As more reproductive-age women become eligible for VA healthcare, lawmakers on Wednesday debated issues including access to contraception, in vitro fertilization and abortion.
The House Committee on Veterans’ Affairs, Subcommittee on Health and Women Veterans Task Force focused on reproductive health services offered to veterans, including limitations on services that could disproportionately affect women, LGBT and poor veterans, according to presiding chairwoman Julia Brownley, D-Calif.

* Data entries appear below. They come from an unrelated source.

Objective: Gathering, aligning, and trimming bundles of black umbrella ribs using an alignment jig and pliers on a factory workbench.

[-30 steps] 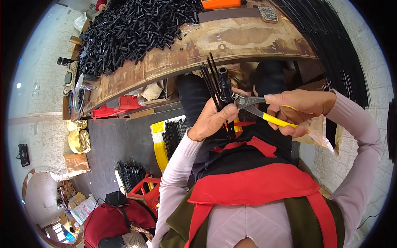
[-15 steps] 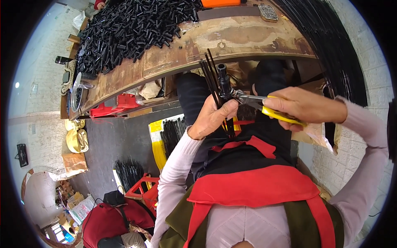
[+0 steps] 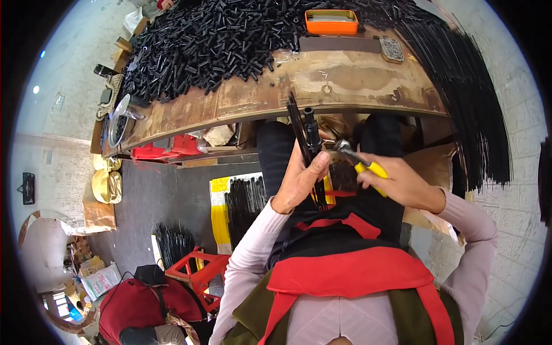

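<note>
In my left hand (image 3: 294, 183) is a bundle of thin black rods (image 3: 294, 115) together with a ringed black tubular hub (image 3: 311, 129), like parts of an umbrella frame. The thumb presses along its side, and the rods stand upright above my lap, with their lower ends showing under the hand. My right hand (image 3: 405, 183) is closed around pliers (image 3: 375, 169) with yellow handles. Their metal head points left at the hub, close to the left thumb. Whether the jaws grip anything is too small to tell.
Across the front runs a wooden workbench (image 3: 247, 100) with a heap of short black tubes (image 3: 207, 49). On it are an orange tin (image 3: 332, 23) and a small box of metal bits (image 3: 392, 50). Long black rods (image 3: 466, 86) hang off its right end. A red stool (image 3: 198, 270) stands left.
My right hand has turned the pliers, so the handles now slant the other way, and drawn in closer to my body. The left hand keeps its hold. The view has shifted slightly.
</note>
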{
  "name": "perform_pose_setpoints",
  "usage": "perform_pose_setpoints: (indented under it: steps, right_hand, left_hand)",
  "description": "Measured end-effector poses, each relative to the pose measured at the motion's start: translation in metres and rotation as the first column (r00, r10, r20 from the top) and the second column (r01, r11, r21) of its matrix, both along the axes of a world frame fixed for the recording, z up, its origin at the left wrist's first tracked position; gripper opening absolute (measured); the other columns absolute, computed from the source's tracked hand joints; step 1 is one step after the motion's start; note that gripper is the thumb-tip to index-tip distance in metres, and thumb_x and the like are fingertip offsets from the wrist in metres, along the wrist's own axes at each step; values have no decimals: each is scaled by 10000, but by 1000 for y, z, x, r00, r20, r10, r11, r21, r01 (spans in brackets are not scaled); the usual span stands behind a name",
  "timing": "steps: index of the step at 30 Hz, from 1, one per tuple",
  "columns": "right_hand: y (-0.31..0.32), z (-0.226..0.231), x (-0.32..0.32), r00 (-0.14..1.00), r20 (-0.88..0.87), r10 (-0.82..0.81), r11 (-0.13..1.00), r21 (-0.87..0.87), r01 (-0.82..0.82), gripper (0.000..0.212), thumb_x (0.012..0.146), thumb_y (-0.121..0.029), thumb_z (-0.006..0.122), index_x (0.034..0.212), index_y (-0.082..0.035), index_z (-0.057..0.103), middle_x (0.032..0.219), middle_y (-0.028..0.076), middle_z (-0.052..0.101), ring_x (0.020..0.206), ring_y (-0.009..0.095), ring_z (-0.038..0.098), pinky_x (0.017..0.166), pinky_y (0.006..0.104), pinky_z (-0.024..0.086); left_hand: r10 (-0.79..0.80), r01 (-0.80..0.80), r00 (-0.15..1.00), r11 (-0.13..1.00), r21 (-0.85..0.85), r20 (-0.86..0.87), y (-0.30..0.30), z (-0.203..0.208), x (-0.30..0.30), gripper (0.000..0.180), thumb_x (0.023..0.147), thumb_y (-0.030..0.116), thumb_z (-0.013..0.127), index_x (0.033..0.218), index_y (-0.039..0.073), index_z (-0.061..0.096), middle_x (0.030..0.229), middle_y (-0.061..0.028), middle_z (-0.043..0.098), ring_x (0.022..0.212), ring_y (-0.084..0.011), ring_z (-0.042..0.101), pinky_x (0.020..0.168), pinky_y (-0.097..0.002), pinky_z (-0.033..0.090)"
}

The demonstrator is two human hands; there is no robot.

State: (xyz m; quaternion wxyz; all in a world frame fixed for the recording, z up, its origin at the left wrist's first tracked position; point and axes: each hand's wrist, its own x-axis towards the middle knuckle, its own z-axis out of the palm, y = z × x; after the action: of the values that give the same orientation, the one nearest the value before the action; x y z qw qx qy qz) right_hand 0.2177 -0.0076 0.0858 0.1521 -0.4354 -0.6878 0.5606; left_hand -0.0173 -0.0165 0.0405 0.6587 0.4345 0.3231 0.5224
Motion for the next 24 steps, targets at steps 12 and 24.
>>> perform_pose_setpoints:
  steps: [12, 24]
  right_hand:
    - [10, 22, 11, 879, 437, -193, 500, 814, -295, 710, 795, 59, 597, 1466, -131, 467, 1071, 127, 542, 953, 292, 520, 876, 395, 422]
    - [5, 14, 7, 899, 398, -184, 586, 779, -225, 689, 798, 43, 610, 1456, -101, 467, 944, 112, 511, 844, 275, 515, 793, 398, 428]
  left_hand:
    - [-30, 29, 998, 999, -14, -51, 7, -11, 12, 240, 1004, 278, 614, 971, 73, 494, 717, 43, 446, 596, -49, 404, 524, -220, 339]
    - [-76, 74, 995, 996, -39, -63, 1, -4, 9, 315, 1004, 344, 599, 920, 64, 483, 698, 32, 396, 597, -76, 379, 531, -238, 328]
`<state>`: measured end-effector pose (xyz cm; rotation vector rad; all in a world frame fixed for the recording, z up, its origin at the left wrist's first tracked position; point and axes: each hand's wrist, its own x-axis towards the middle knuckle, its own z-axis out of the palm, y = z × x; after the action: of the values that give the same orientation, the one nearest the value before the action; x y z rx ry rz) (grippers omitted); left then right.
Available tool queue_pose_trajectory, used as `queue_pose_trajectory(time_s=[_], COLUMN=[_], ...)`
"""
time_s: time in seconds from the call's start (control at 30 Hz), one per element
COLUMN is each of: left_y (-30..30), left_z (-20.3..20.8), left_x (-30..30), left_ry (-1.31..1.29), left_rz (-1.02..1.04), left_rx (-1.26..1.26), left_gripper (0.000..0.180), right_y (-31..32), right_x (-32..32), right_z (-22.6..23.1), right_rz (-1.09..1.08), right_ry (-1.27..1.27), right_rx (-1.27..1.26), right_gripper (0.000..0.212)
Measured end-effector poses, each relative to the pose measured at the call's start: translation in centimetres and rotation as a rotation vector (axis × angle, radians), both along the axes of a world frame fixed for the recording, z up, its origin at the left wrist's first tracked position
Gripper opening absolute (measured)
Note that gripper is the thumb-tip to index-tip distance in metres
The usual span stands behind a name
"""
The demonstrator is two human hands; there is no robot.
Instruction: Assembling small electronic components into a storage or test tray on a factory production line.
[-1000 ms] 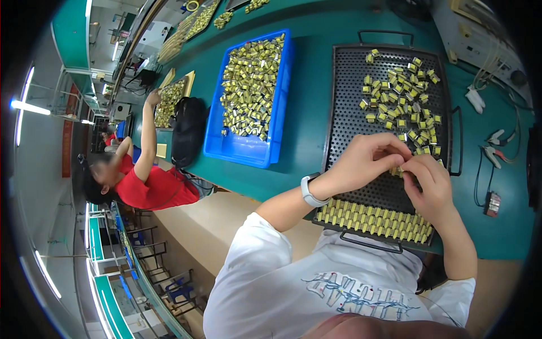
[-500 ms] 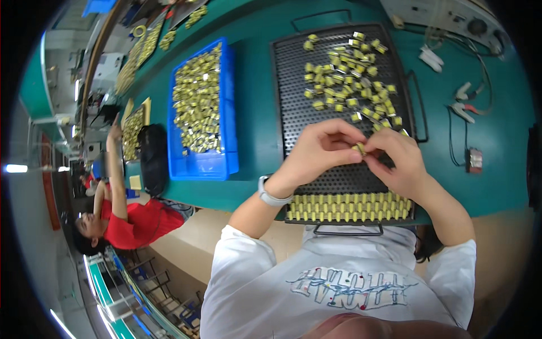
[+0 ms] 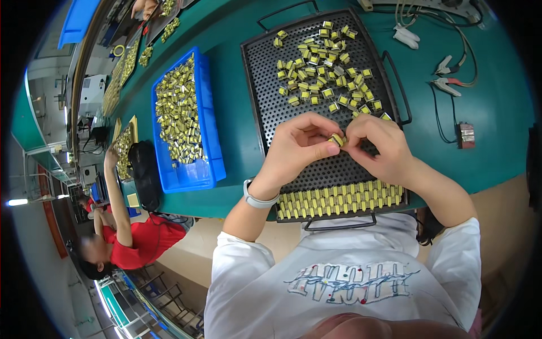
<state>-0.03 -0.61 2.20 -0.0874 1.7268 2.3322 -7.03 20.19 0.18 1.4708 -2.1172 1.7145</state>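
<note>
Over bare black tray, both hands pinch a yellow component (well inside the side rims).

And it's one left hand and one right hand being counted, with one small yellow component held between them! Three handles are spotted on one black perforated tray; dozens of loose components are scattered there, too crowded for exact tallying. One blue bin, two metal clips, one reddish box are noted.
</note>
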Motion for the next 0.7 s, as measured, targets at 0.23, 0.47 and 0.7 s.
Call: queue_pose_trajectory(time_s=[0.23, 0.47, 0.7], left_y=[-0.08, -0.22, -0.27], left_z=[-0.11, -0.21, -0.15], left_x=[0.00, -0.02, -0.02], left_ry=[0.039, 0.050, 0.058], left_rz=[0.013, 0.005, -0.027], left_rx=[-0.015, -0.031, -0.033], left_gripper=[0.032, 0.031, 0.034], right_y=[-0.09, -0.03, 0.08], right_x=[-0.25, -0.47, -0.52], right_z=[0.68, 0.66, 0.59], right_rz=[-0.029, -0.002, -0.005], right_ry=[-0.042, 0.017, 0.051], right_rx=[-0.017, -0.003, 0.014], right_gripper=[0.025, 0.022, 0.021])
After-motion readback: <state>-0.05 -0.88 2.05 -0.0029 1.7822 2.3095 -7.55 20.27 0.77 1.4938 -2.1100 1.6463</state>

A fast-growing number of women veterans under the age of 45 are becoming eligible for VA benefits and health care, according to a 2019 study published in Seminars of Reproductive Medicine. The study reported that there are about 2 million women veterans in the U.S., about 840,000 of whom used VA services in 2015, according to the most recent available report from the VA. Another study in Women’s Health Issues found that the mental health impacts of military service can be linked to infertility.
Dr. Patricia Hayes, the chief officer of women’s health services at the Veterans Health Administration, said the VA has a reproductive mental health consultation team that helps to treat mental health conditions in pregnant veterans. The VA is still learning of links between mental health disorders such as PTSD in relation to pregnancy so it can properly help its patients, Hayes said.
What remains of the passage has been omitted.